Abdominal injection of MSCs also significantly decreased T-cells with pro-inflammatory signaling molecules (cytokines) IFN-gamma and interleukin-17 (IL-17), while increasing T-cells with anti-inflammatory interleukin-10 (IL-10). Levels of these cytokines showed a similar trend.
In saliva and tears, abdominal MSC treatment significantly reduced IFN-gamma and IL-17 and increased IL-10. Dental MSCs also improved the flow rate of both saliva and tears one month after treatment.
In comparison, injecting MSCs directly into the salivary or lacrimal glands did not significantly affect the number of splenic T-cells, B-cells, Tregs, immature or mature plasma B-cells, or T-cells with IFN-gamma or IL-10. It also did not alter the levels of secreted cytokines.
Injecting dental MSCs directly into salivary glands did decrease the levels of IFN-gamma and IL-17 and increased those of IL-10 in saliva. Likewise, similar results in tears were observed when MSCs were injected into the lacrimal glands. However, treating salivary or lacrimal glands directly did not impact the flow of saliva or tears after one month.
Examination of the glands showed that dental MSCs injected into the abdomen migrated to both the salivary and lacrimal glands in low numbers, with a preference for the saliva glands in the first seven days, which were sustained from up to one month.
Compared with abdominal injection, salivary and lacrimal gland MSC treatments showed high levels of differentiation into glandular epithelial cells at one month.
These data demonstrated that “intraperitoneally injected DFMSCs act by regulating [immune cell] responses, not by differentiation into glandular epithelial cells in the [Sjögren’s] mouse model,” the researchers wrote.

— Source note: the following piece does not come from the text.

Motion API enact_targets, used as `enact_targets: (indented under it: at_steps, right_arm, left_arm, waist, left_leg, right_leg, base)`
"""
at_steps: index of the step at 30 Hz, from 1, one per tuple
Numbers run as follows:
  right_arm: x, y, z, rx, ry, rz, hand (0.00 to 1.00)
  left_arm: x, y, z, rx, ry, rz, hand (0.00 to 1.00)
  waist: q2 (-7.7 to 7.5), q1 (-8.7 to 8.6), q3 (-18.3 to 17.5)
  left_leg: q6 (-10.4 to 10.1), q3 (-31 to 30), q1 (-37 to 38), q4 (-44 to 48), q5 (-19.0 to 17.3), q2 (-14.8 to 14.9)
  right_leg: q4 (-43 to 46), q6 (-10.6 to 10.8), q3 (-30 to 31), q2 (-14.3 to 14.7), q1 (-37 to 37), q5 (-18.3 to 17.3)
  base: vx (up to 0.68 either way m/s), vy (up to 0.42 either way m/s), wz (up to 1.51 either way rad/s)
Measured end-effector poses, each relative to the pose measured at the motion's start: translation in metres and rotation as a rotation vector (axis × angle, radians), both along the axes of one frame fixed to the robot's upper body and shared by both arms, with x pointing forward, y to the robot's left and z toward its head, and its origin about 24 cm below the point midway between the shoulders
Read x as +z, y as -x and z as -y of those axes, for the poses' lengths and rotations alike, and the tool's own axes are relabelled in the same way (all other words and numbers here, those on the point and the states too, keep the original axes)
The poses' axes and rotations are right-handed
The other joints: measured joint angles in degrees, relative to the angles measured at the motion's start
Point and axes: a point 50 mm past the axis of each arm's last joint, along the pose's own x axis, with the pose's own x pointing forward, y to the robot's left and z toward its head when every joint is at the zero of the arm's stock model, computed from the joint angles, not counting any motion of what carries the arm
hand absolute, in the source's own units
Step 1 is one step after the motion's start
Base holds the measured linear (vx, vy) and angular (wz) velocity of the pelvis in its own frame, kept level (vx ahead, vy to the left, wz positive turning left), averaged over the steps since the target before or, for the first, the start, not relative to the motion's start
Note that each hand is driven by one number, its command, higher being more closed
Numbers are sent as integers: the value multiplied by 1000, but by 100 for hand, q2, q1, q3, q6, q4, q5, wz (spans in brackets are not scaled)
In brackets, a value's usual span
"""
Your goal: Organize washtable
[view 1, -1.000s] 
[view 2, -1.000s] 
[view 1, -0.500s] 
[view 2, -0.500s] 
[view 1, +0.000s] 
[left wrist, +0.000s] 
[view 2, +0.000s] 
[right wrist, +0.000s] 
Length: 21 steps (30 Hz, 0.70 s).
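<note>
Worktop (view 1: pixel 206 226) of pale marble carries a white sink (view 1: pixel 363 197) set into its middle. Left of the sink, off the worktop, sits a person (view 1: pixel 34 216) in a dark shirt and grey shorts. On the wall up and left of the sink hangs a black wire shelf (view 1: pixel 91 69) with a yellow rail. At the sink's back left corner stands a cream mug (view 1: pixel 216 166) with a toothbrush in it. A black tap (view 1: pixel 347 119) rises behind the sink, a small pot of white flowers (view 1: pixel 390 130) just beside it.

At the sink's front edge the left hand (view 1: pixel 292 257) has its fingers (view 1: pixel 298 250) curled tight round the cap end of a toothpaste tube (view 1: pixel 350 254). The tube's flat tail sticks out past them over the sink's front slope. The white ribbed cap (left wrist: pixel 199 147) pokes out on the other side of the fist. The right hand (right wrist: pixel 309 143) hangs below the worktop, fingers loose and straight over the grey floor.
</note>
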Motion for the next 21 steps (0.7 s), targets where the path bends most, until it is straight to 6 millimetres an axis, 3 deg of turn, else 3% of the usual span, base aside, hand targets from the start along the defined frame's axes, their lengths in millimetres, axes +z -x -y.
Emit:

Consistently, a glandular analysis indicated dental MSCs reduced the influx of immune cells and scar tissue formation, either by abdominal or direct gland injection.
“We demonstrated the immunomodulatory effects of DFMSCs on T and B lymphocyte responses in a murine model of [Sjögren’s syndrome],” the researchers wrote. “In addition, DFMSCs have the potential to differentiate into glandular epithelial cells in the [Sjögren’s syndrome] when applied locally.”
The team concluded that these dental stem cells are a potential therapy options for Sjögren’s.